__Task__: If a line in the entries below includes "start", show that line.

__Provided information__:
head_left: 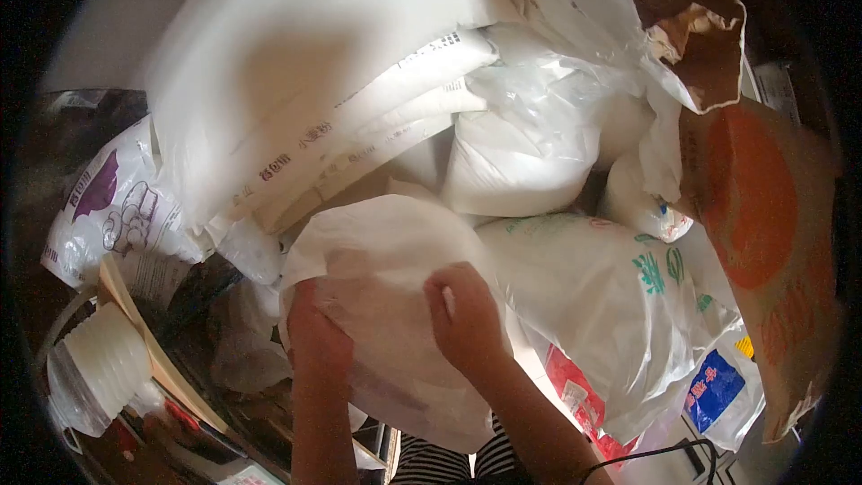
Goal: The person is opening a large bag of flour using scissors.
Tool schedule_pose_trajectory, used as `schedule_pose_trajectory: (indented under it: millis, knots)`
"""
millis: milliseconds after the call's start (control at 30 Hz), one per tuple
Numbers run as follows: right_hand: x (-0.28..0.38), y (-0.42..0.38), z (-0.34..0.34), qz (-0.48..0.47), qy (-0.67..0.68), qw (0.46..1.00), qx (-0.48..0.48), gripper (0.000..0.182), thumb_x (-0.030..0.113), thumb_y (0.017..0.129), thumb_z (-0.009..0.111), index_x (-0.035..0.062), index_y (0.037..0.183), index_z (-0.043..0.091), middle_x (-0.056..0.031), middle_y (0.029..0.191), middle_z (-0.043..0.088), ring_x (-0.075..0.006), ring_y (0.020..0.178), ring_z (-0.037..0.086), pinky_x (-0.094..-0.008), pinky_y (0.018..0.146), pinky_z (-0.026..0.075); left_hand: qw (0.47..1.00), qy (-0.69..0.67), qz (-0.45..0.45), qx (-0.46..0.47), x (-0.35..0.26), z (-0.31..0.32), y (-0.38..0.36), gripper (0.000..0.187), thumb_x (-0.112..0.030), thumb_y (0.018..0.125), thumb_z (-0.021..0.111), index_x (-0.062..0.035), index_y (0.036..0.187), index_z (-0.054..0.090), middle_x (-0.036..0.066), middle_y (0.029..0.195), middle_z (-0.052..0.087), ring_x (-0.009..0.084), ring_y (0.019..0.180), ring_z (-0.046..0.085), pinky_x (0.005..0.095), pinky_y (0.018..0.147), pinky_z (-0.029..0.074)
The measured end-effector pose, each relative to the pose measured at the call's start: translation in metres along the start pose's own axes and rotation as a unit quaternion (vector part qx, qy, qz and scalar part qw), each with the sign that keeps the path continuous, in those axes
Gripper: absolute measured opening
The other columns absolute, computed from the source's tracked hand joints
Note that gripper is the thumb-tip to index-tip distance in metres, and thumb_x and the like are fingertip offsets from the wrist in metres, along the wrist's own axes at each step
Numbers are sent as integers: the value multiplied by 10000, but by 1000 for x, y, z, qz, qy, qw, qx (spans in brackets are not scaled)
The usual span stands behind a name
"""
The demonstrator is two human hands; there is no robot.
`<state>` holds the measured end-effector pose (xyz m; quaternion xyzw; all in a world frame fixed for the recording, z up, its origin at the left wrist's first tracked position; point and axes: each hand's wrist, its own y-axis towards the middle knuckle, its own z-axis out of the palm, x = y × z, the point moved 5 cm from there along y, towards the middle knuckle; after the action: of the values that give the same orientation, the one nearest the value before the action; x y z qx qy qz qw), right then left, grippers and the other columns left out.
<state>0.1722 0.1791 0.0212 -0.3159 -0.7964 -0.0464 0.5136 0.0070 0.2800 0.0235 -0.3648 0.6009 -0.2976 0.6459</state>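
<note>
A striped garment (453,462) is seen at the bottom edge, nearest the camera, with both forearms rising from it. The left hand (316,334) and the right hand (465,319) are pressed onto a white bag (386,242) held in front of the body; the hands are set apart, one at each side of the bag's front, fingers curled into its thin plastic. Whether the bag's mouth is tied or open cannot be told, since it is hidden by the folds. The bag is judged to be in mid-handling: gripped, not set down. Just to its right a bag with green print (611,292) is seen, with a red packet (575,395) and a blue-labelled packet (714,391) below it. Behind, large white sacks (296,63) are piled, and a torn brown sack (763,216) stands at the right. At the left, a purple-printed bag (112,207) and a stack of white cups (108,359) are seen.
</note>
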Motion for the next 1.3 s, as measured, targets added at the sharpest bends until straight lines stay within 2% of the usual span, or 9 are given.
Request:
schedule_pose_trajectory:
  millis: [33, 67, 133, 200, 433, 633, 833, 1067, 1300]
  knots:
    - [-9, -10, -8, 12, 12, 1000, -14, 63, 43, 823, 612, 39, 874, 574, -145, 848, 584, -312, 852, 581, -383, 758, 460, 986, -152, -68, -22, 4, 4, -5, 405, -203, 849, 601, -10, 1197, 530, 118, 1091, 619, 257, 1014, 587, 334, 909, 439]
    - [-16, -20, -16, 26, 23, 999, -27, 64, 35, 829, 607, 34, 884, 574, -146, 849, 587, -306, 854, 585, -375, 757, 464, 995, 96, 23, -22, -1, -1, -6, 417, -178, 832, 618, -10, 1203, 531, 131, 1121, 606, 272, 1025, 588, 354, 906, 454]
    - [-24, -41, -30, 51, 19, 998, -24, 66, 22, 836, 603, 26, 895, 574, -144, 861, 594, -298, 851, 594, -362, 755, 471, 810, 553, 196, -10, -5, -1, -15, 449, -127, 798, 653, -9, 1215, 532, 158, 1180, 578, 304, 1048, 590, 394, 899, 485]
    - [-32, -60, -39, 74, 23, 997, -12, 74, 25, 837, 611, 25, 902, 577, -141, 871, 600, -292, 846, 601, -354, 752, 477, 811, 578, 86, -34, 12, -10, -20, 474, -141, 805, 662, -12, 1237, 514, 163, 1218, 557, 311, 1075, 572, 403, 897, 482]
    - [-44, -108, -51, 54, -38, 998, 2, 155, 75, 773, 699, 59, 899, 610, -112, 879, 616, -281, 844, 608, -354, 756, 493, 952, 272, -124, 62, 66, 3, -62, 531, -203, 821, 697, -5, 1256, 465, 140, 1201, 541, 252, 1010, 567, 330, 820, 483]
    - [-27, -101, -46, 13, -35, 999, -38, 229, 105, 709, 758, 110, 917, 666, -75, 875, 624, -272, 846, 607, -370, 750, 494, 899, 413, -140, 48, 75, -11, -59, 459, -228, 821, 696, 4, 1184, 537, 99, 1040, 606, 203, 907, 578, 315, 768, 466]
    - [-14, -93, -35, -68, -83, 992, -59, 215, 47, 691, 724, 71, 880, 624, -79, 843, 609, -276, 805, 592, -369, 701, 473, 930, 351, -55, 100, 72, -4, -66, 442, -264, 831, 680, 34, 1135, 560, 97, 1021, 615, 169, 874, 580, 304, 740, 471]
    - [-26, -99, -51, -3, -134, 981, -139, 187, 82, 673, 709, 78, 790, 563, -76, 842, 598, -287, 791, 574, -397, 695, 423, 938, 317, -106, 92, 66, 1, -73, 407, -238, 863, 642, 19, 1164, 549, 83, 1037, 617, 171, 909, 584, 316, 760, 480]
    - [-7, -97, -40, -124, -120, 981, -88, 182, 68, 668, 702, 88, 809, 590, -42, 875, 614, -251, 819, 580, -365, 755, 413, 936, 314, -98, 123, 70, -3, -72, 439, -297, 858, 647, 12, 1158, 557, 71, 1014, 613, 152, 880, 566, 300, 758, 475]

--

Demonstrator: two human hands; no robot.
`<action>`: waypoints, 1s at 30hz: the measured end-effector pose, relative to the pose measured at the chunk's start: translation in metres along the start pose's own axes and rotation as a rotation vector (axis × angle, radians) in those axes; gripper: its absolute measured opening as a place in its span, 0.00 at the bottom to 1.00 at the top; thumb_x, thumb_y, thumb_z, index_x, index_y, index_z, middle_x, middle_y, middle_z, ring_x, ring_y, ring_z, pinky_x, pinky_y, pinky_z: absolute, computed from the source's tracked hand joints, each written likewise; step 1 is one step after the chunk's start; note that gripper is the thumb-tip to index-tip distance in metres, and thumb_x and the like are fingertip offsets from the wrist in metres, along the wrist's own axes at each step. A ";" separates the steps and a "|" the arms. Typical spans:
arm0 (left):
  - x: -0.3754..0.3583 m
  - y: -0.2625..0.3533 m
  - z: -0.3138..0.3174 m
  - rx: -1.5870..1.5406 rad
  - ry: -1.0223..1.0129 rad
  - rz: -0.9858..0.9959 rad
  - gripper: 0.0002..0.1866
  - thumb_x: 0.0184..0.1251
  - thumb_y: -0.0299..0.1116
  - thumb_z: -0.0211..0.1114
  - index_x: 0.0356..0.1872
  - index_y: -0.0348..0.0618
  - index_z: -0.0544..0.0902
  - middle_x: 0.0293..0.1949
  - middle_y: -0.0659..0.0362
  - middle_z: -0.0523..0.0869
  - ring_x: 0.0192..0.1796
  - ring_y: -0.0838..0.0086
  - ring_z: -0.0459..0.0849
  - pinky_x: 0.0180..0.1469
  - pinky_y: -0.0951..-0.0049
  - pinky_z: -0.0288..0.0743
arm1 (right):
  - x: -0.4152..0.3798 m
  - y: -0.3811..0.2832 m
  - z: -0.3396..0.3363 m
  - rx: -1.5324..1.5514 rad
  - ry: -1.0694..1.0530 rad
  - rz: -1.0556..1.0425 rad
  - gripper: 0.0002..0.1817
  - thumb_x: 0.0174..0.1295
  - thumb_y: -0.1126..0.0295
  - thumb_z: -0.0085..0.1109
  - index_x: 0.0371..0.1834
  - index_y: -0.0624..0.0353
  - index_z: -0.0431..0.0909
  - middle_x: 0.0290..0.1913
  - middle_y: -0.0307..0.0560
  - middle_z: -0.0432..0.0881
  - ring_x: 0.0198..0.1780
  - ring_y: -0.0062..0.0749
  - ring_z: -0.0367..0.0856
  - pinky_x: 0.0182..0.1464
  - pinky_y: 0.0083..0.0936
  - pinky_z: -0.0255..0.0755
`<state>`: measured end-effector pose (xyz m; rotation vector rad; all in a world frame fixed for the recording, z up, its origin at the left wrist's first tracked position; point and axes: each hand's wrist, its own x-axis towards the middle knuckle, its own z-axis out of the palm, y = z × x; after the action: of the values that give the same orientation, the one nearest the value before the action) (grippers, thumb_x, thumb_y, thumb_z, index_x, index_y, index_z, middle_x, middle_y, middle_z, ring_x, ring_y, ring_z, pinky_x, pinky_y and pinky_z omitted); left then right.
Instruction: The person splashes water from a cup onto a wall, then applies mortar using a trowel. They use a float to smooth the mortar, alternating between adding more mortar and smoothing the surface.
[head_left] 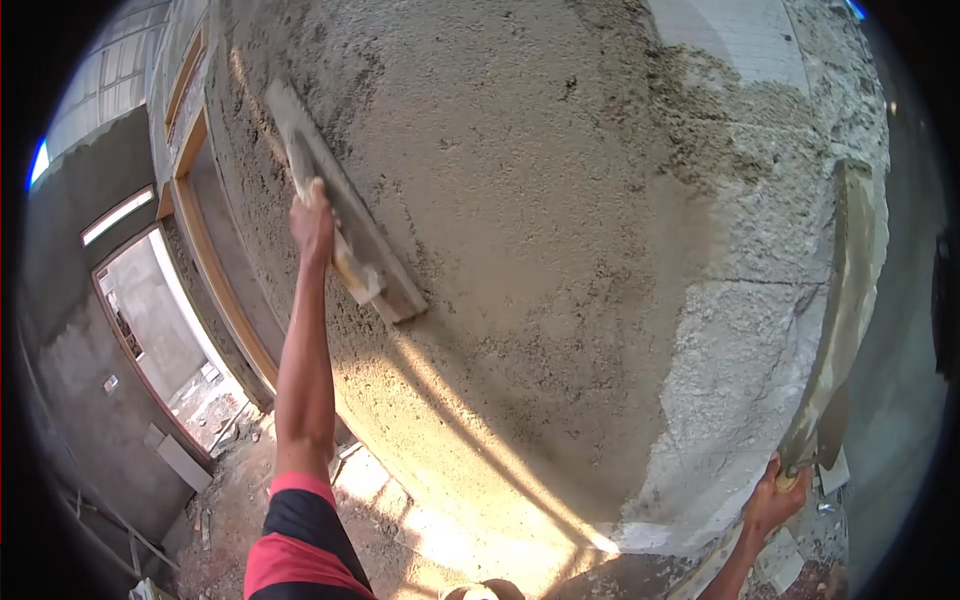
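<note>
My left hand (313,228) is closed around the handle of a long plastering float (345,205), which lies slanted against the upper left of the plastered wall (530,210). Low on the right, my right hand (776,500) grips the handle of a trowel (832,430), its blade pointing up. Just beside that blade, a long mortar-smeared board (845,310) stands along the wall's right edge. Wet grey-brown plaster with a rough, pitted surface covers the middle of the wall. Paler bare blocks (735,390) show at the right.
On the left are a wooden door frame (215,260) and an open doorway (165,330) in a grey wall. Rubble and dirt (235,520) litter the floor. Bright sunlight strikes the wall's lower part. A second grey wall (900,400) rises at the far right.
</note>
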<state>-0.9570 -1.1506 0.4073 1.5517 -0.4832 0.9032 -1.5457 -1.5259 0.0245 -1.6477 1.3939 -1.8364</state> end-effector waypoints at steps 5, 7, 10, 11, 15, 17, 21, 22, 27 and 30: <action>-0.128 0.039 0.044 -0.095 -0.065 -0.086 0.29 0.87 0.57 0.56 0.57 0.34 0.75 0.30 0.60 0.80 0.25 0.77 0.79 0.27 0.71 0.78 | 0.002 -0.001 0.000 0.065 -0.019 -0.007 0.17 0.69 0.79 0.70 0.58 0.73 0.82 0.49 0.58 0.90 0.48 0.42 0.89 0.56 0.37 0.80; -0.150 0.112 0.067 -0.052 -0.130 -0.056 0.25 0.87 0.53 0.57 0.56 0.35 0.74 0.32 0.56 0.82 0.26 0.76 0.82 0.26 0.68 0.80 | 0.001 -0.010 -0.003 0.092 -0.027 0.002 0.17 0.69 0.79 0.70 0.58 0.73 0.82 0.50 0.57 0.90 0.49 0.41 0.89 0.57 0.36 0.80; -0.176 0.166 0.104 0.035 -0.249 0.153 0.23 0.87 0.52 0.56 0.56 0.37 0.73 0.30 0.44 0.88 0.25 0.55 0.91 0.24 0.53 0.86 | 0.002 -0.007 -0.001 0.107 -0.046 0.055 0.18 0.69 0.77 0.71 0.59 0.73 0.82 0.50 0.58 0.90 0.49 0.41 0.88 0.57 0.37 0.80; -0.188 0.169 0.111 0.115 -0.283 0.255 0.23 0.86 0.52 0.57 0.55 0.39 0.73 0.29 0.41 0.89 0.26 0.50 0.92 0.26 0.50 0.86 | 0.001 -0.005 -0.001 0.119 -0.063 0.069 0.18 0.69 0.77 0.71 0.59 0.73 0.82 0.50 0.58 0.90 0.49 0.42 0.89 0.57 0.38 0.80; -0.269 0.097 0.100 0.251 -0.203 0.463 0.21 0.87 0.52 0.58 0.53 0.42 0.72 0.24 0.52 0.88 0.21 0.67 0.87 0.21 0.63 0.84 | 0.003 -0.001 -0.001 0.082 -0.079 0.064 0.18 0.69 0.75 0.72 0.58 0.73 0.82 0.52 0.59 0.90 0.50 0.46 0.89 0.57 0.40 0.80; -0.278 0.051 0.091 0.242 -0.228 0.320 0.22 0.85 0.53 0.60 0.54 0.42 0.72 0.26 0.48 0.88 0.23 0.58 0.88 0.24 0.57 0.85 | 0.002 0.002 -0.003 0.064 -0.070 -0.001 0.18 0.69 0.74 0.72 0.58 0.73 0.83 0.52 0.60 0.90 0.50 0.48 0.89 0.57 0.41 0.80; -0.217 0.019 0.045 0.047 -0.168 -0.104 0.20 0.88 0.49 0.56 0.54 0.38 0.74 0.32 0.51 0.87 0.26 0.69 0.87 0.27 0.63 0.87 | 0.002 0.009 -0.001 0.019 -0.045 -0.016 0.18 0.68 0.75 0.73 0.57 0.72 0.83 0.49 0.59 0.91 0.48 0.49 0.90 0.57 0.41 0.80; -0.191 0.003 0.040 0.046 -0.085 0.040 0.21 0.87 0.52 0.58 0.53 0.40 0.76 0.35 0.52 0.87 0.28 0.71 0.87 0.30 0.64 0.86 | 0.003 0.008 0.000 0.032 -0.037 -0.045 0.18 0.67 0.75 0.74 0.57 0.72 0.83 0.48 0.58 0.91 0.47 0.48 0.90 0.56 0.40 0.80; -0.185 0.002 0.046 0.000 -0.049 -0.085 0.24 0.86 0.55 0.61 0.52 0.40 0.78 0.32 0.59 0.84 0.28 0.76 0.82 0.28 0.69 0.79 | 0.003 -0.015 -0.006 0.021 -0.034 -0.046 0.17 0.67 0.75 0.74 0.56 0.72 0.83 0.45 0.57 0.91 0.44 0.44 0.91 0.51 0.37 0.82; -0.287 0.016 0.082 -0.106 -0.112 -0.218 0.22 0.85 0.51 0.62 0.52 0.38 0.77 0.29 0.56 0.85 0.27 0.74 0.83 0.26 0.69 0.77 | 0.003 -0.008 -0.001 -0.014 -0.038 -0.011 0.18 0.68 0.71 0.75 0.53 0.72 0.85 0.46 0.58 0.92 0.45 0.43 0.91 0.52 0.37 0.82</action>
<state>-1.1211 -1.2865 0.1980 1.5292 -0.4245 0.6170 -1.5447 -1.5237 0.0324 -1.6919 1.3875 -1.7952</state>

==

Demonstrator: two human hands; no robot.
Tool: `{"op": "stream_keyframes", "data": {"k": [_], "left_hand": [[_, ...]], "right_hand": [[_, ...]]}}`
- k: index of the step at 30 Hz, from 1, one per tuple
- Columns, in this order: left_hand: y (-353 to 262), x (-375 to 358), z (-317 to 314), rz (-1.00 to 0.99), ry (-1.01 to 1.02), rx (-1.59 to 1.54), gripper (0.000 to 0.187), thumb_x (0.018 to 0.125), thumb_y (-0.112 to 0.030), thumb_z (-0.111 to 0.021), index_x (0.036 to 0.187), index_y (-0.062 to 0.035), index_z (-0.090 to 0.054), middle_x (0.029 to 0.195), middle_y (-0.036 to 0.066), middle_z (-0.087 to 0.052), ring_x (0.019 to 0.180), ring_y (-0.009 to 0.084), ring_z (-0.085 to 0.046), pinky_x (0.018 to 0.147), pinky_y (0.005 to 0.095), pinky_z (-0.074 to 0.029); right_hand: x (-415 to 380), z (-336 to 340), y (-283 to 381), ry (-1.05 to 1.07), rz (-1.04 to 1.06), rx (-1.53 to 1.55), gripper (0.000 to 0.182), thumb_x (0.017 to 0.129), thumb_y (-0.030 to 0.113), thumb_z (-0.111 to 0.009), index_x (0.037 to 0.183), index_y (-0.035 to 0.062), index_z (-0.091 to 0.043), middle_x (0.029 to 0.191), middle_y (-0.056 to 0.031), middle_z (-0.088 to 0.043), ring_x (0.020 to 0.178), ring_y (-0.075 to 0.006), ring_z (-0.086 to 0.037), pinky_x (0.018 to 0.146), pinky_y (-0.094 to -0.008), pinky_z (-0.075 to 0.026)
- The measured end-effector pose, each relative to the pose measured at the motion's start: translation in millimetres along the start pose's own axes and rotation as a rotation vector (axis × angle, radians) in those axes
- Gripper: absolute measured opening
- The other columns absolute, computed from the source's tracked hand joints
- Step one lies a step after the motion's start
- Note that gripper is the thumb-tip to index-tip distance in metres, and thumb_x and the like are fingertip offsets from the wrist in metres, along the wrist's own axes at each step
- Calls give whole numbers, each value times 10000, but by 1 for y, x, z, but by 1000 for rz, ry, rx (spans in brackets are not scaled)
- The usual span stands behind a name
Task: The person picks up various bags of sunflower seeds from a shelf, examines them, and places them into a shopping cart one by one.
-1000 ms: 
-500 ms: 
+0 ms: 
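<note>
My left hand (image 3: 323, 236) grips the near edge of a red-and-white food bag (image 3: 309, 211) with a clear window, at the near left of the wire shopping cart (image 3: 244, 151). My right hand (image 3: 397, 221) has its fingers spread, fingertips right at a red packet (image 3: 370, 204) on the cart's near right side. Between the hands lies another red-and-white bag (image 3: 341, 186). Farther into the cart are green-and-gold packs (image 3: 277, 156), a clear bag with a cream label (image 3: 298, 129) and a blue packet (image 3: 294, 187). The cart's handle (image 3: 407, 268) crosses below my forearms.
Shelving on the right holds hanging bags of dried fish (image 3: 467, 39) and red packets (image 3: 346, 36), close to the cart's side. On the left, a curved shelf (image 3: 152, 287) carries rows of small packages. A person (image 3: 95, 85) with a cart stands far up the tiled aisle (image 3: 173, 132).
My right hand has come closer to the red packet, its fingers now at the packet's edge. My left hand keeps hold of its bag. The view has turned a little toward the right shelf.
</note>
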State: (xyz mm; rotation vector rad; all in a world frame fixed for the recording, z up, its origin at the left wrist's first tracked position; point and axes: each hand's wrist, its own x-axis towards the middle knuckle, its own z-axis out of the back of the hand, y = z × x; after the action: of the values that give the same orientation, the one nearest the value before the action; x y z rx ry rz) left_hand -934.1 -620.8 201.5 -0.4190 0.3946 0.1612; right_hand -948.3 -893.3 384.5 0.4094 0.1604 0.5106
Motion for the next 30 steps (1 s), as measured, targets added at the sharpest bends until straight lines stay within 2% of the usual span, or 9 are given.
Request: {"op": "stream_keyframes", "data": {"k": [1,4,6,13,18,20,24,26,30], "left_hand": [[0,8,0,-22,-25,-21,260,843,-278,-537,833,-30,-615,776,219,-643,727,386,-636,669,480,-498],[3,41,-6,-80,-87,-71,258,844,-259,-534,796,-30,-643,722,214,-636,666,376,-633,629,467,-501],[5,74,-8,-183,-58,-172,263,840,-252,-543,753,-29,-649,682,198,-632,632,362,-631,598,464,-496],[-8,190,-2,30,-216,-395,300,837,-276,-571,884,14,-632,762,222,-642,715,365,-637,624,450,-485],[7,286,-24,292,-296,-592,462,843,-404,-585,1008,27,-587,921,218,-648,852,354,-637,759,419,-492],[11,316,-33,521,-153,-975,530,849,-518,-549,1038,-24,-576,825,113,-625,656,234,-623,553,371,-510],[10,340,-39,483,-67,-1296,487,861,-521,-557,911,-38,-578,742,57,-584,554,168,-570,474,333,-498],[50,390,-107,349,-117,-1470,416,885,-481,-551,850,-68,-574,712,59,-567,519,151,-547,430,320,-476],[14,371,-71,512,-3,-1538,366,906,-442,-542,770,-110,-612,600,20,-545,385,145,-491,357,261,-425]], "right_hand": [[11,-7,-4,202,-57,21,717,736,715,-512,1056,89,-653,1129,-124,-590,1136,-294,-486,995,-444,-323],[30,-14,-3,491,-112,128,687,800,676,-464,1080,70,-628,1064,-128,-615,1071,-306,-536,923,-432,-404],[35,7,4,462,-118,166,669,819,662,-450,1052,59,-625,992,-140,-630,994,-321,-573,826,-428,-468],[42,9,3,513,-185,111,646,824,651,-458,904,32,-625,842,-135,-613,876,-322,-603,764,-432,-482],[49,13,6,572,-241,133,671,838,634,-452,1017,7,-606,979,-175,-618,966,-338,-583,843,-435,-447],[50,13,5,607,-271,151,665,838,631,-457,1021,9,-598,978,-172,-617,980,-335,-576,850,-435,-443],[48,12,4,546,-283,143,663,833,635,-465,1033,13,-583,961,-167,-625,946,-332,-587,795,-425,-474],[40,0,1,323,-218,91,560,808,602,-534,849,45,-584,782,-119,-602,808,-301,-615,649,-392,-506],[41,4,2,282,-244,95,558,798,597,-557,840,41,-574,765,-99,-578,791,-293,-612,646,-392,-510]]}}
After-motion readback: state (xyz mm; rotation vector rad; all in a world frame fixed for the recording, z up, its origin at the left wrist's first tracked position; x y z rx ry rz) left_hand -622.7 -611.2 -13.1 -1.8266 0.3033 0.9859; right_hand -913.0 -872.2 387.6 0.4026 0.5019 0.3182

__The completed task__:
millis: milliseconds after the call's start (control at 30 Hz), one per tuple
The measured end-effector pose, each relative to the pose measured at the call's start: translation in metres along the start pose's own axes and rotation as a unit quaternion (vector part qx, qy, qz and scalar part qw), each with the sign that keeps the path continuous, in those axes
`<action>`: waypoints, 1s at 30hz: the measured end-effector pose, relative to the pose measured at the chunk's start: translation in metres along the start pose's own axes and rotation as a rotation vector (axis × angle, radians) in those axes; gripper: its absolute measured opening as a place in its span, 0.00 at the bottom to 1.00 at the top; thumb_x, thumb_y, thumb_z, index_x, index_y, index_z, middle_x, middle_y, middle_z, ring_x, ring_y, ring_z, pinky_x, pinky_y, pinky_z: absolute, computed from the source's tracked hand joints, each written likewise; step 1 is one step after the chunk's start; note that gripper is the thumb-tip to index-tip distance in metres, and thumb_x and the like are fingertip offsets from the wrist in metres, along the wrist's own axes at each step. A ";" separates the steps and a "|" the arms. Typical spans:
- The measured end-effector pose, each relative to the pose measured at the motion's start: translation in millimetres along the start pose's own axes and rotation as a rotation vector (axis × angle, radians) in those axes
- Step one lies a step after the motion's start

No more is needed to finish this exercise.